Uma situação considerada preocupante foi relatada por um paciente que esteve no Hospital Regional de Juazeiro (HRJ) no último domingo (15). Segundo ele, a unidade estaria enfrentando superlotação, com pacientes acomodados em macas nos corredores enquanto aguardam atendimento ou internação. O cenário encontrado dentro do hospital chamou a atenção pela falta de estrutura para acolher a demanda de pacientes.
“A situação do Regional é preocupante. Havia macas pelos corredores, pacientes internados fora das enfermarias e até um senhor idoso recebendo uma sonda em uma maca no corredor, praticamente ao nível do chão. Uma situação totalmente indigna”, afirmou. Ainda segundo o paciente, além das macas espalhadas pelos corredores, algumas pessoas estariam sendo atendidas fora das enfermarias, em condições consideradas inadequadas. Mesmo após passar por reforma e ampliação, a unidade não estaria conseguindo absorver a quantidade de pacientes que chegam diariamente em busca de atendimento.

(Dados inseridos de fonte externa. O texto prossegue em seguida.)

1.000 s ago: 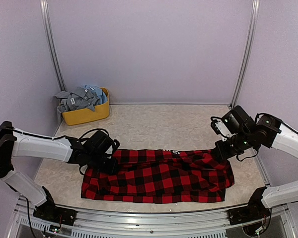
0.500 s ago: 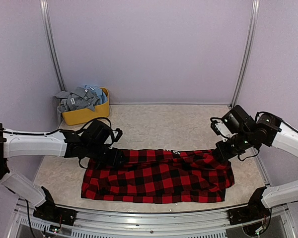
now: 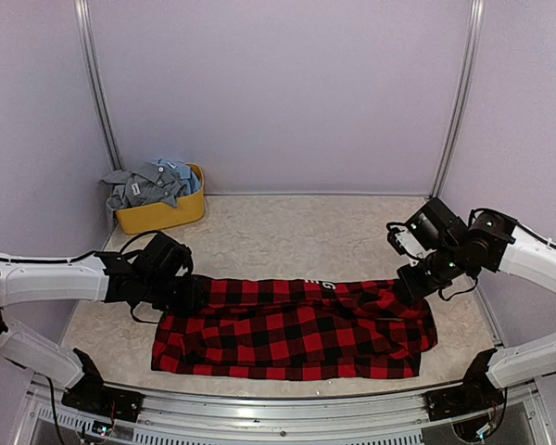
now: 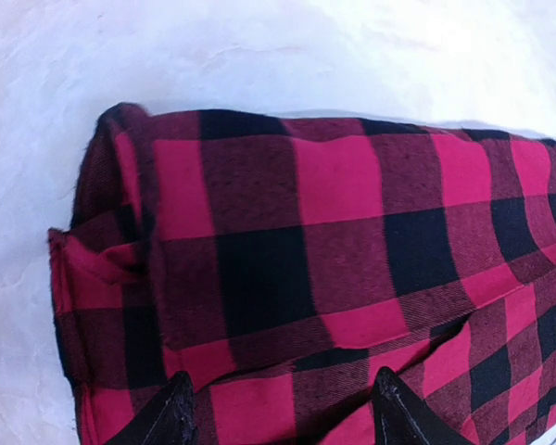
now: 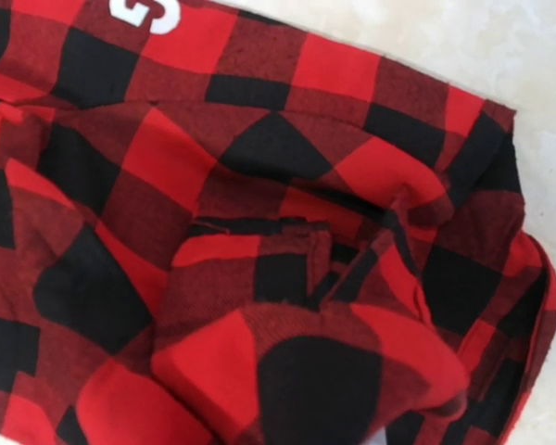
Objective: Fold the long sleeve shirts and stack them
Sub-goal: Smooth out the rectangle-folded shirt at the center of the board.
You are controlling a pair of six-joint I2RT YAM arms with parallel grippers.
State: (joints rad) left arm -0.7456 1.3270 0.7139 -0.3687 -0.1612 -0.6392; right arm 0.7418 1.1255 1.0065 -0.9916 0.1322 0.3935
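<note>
Your left claw (image 3: 187,295) has backed left, jaws wide, off the flannel (image 3: 296,338), which runs rightward to the pinching right claw (image 3: 411,288).

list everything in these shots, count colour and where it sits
flannel shirt: 1, red and black check, folded in a long strip along the table's near side
other shirts: heap, count unclear, grey and pale blue, in the tub
tub: 1, yellow, far left corner
table: 1, pale marbled, under everything
left arm: 1, white and black, near left
right arm: 1, white and black, near right
left gripper: 1, black, open, over the flannel's left end
right gripper: 1, black, shut on bunched flannel at its right end
</note>
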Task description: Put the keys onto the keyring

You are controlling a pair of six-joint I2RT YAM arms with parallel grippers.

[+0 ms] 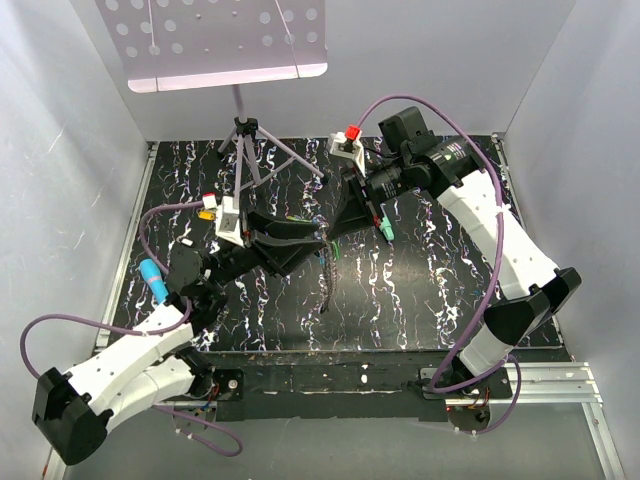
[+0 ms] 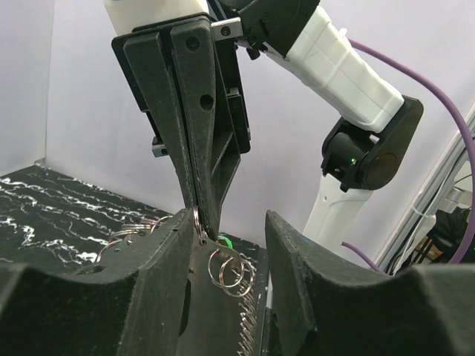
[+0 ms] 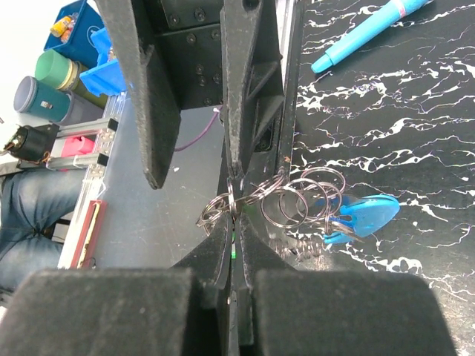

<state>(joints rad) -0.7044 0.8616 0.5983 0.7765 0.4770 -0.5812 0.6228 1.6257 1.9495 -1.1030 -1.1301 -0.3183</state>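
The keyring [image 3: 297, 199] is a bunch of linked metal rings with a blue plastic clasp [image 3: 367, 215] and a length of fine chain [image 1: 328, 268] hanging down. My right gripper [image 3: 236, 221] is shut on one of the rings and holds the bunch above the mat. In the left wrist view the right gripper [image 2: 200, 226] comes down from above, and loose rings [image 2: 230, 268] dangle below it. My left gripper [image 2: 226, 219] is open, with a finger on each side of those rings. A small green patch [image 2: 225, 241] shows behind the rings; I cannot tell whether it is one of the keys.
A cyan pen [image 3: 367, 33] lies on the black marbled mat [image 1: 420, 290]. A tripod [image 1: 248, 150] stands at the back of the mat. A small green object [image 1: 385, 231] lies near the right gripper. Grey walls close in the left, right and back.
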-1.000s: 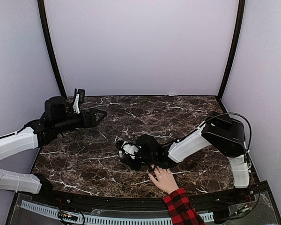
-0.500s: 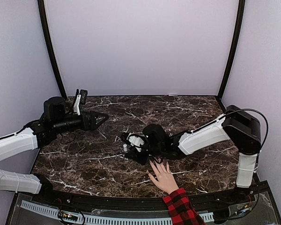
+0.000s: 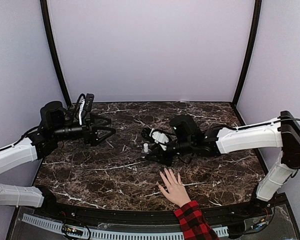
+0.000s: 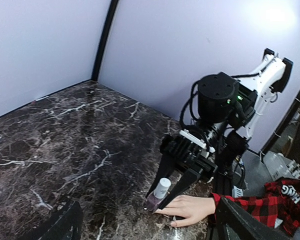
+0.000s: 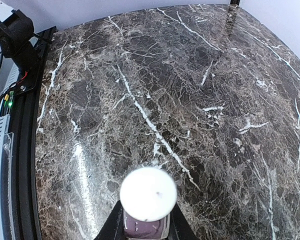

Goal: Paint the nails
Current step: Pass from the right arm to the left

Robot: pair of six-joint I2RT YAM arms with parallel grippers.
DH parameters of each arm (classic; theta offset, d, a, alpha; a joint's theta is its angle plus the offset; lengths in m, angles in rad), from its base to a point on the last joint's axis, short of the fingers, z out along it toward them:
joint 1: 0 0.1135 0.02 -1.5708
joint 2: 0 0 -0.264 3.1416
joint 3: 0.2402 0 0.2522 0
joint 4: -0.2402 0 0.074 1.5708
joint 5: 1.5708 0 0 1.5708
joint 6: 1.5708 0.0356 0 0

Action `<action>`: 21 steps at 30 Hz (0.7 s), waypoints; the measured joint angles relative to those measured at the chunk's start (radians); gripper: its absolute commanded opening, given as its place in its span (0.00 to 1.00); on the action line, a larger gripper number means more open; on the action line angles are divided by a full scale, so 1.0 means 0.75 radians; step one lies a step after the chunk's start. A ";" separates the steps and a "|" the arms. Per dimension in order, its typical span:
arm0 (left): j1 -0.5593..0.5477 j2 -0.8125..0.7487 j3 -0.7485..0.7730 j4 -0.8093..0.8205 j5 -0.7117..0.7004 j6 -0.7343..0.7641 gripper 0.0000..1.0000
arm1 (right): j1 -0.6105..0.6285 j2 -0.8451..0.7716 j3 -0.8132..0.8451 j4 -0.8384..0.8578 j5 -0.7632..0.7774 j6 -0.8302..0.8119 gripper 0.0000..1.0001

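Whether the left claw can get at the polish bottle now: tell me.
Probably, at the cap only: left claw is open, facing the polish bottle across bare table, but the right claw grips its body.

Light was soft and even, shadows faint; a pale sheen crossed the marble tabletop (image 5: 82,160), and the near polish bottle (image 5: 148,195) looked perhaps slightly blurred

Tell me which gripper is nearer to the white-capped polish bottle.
Right. The right gripper holds the polish bottle between its fingers, just beyond the person's hand. The left gripper hangs open far off to the bottle's left, touching nothing.
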 measured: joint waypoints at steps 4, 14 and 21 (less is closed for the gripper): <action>-0.062 0.087 0.003 0.015 0.141 0.072 0.91 | -0.001 -0.058 0.000 -0.115 -0.023 -0.033 0.10; -0.299 0.235 0.124 -0.109 0.159 0.365 0.65 | 0.014 -0.146 0.011 -0.316 -0.046 -0.104 0.09; -0.359 0.350 0.145 -0.097 0.159 0.419 0.54 | 0.061 -0.149 0.037 -0.388 -0.049 -0.119 0.10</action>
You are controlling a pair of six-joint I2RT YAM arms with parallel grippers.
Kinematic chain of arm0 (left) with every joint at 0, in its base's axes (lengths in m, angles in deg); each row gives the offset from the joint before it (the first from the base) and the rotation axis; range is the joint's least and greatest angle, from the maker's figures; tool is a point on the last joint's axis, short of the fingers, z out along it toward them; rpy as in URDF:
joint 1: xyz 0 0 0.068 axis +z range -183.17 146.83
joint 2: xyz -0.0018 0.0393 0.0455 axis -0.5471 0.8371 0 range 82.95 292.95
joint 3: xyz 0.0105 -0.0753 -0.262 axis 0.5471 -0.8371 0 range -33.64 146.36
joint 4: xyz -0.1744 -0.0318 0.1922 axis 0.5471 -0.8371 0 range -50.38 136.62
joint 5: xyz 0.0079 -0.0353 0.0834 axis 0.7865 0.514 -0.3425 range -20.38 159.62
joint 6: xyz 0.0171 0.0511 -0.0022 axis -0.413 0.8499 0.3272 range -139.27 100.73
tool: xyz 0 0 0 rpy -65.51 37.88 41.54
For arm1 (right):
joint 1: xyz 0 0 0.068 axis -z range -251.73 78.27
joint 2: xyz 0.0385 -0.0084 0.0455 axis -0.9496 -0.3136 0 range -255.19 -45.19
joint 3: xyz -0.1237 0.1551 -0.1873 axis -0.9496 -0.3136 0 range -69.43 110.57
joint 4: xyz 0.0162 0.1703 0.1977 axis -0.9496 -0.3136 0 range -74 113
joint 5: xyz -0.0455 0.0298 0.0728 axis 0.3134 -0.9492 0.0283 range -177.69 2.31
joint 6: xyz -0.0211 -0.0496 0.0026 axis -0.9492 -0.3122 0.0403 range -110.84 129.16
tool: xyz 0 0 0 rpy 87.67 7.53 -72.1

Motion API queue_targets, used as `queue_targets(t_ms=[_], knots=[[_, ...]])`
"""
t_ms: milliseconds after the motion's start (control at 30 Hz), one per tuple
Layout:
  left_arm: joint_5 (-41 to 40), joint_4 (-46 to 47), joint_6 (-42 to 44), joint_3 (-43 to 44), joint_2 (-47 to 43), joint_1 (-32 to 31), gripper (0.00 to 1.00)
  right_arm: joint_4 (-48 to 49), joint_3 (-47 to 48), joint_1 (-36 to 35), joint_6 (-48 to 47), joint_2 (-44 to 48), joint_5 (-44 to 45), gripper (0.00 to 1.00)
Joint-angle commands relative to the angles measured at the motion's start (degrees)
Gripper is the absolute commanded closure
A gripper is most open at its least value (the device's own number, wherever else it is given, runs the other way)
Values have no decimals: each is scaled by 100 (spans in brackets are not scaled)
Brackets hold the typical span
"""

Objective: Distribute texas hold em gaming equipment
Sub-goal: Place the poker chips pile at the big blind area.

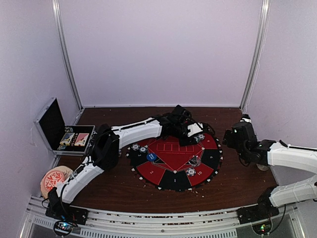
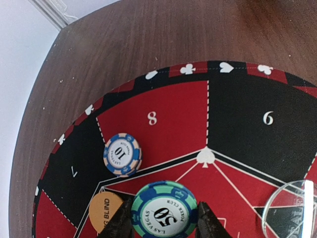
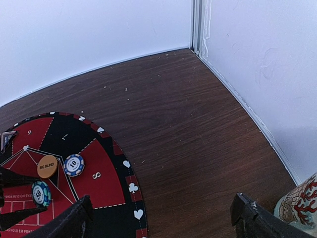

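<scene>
1. Starting from the top external view, several poker chips point(image 1: 139, 148) and a blue button disc point(image 1: 151, 157) are seen laid out on the round mat point(image 1: 171, 148) on the tabletop point(image 1: 114, 186). Several numbered seats hold nothing yet, so the distribution is judged partly done. The left arm point(image 1: 133, 130) is stretched from the near left to the mat's far right part; the right arm point(image 1: 292, 156) is bent, right of the mat.
2. In the left wrist view, the left gripper point(image 2: 164, 224) is clamped on a teal 50 chip point(image 2: 164, 210) over the mat's red centre. A blue-white 10 chip point(image 2: 122, 154) lies at seat 8's inner edge, with an orange BIG BLIND button point(image 2: 104, 210) near it and a clear disc point(image 2: 290, 208) apart.
3. In the right wrist view, the right gripper point(image 3: 162, 213) is held with fingers apart and nothing between them, above the tabletop beside the mat. Setting down the 50 chip is judged the step in hand.
</scene>
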Motion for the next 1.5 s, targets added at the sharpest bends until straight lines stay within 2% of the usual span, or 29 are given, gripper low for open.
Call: queue_targets(t_ms=[0, 433, 633, 833, 933, 1033, 1133, 1400, 1467], knots=[[87, 422, -47, 209, 205, -77, 73, 95, -30, 29, -16, -39, -10, 2], [13, 519, 14, 96, 434, -84, 73, 136, -30, 26, -43, -83, -97, 3], [-18, 474, 77, 42, 420, -94, 62, 144, -28, 26, -53, -93, -123, 3], [-55, 448, 145, -103, 357, -104, 58, 157, -28, 24, -71, -83, -143, 3], [-85, 455, 147, -116, 356, -106, 49, 159, -25, 26, -70, -78, -151, 3], [-146, 493, 151, -130, 365, -104, 34, 159, -26, 30, -89, -88, -158, 3], [-269, 546, 147, -141, 369, -106, 23, 173, -14, 30, -113, -117, -194, 3], [-470, 551, 63, 35, -64, -105, 3, 172, 261, 4, -146, -632, -841, 3], [-470, 458, 66, 15, -323, -104, 2, 106, 450, -31, -54, -832, -1082, 3]])
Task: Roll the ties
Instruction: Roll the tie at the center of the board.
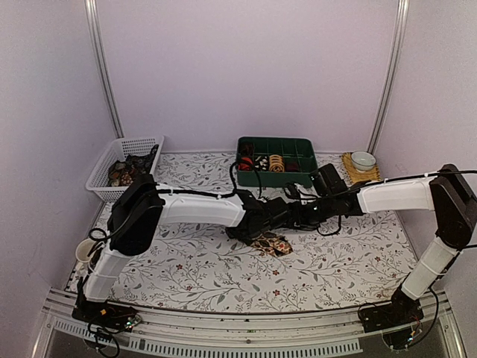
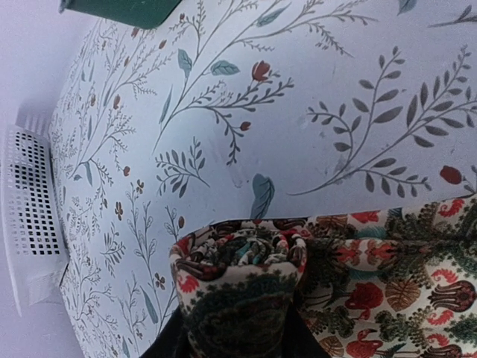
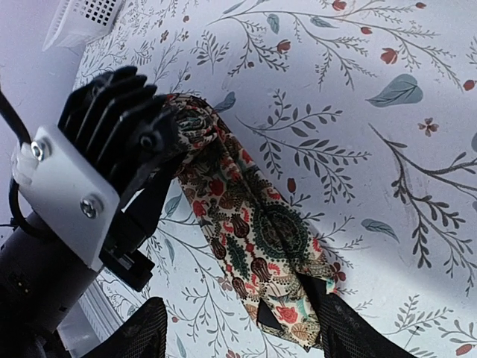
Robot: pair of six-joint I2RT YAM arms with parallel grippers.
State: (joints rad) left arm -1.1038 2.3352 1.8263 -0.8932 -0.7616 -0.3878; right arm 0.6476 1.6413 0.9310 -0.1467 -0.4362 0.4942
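Tie (image 3: 261, 231) sits mid-table (image 1: 186, 272), paisley print, one end wound into a tight roll, the rest lying flat on the floral cover. I read the left gripper (image 3: 173, 142) as clenched on the roll, a finger at either side of it. I see the right gripper (image 3: 246, 332) released, fingers spread wide, with the flat tail end lying between them and close against one. At the far edge stand a green tray (image 1: 298, 177) and a white basket (image 1: 104, 179).
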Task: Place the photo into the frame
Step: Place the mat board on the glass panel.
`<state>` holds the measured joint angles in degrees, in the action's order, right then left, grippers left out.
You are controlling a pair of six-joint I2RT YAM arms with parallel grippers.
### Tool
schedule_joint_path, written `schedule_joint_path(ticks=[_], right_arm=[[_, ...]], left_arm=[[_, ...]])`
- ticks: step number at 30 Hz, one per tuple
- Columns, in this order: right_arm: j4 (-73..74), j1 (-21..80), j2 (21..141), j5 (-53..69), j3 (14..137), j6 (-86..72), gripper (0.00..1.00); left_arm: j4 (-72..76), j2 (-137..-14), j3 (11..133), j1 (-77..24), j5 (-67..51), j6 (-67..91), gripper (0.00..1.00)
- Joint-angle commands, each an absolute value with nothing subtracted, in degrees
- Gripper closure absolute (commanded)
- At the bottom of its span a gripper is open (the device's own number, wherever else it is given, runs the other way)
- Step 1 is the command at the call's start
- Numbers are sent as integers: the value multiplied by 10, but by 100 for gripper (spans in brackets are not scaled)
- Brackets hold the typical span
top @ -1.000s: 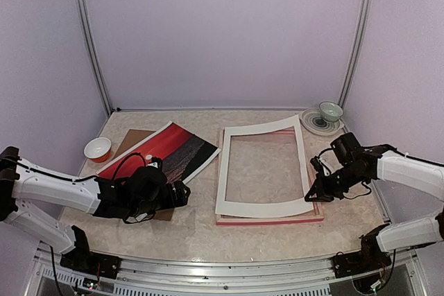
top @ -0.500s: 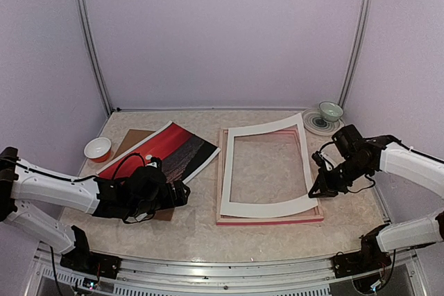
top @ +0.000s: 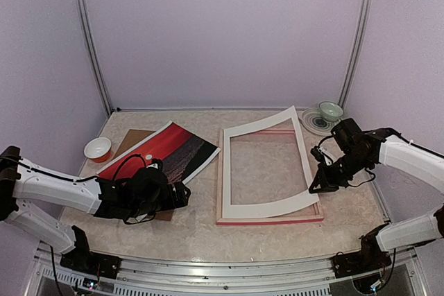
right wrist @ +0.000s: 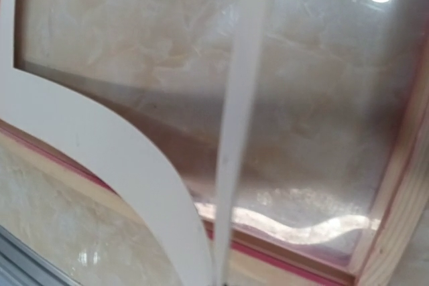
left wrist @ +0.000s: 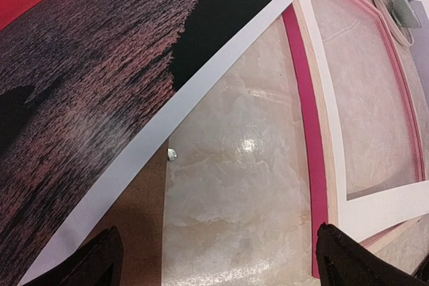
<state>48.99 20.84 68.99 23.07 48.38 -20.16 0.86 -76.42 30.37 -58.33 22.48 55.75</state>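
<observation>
Holding mat (top: 267, 208) up off frame (top: 270, 220) in pinched right fingers (top: 318, 185), left fingers (top: 183, 194) wide open, empty. Should next move mat away, then grab photo (top: 163, 147).

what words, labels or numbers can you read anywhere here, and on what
None: no text can be read in any view. The photo, pink frame, white mat, orange bowl and green bowl carry no visible writing.
</observation>
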Motion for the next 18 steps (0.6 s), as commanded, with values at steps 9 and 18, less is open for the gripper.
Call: schedule_joint_path(ticks=[9,18], right_arm=[[516,203,683,231,516,-190,100],[478,203,701,256,493,-209,99]], left_arm=[[22,-776,307,-588,226,561,1],[28,-788,311,-588,220,560,1]])
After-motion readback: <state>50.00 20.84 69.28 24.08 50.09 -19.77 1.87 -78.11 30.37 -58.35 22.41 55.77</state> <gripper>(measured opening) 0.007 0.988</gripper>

“O hospital passou por reforma e grande ampliação, mesmo assim não consegue suportar a quantidade de pacientes que chegam todos os dias precisando de internação. Se as pessoas já precisam ficar nos corredores, no mínimo deveriam estar em camas, e não em macas”, disse.
O paciente ainda destacou dificuldades enfrentadas pela população no acesso ao atendimento de urgência, citando problemas relacionados ao serviço do Samu e à Unidade de Pronto Atendimento de Juazeiro e cobrou uma mobilização de autoridades políticas para buscar soluções para a saúde pública no município. “A saúde precisa ser prioridade. Antes de obras e pavimentações, o povo quer dignidade quando chega ao hospital com dor. Não se trata apenas de pintura ou reforma de prédios, mas de leitos, camas e estrutura para atender a população”, ponderou. “Fica a cobrança para que busquem mais investimentos em leitos e estrutura para a unidade. Mesmo sendo um hospital estadual, o prefeito tem força política e poderia reunir vereadores, deputados e gestores da saúde para cobrar providências para Juazeiro”, destacou. A Redação encaminhou a demana para o HRJ e aguarda um posicionamento sobre a situação.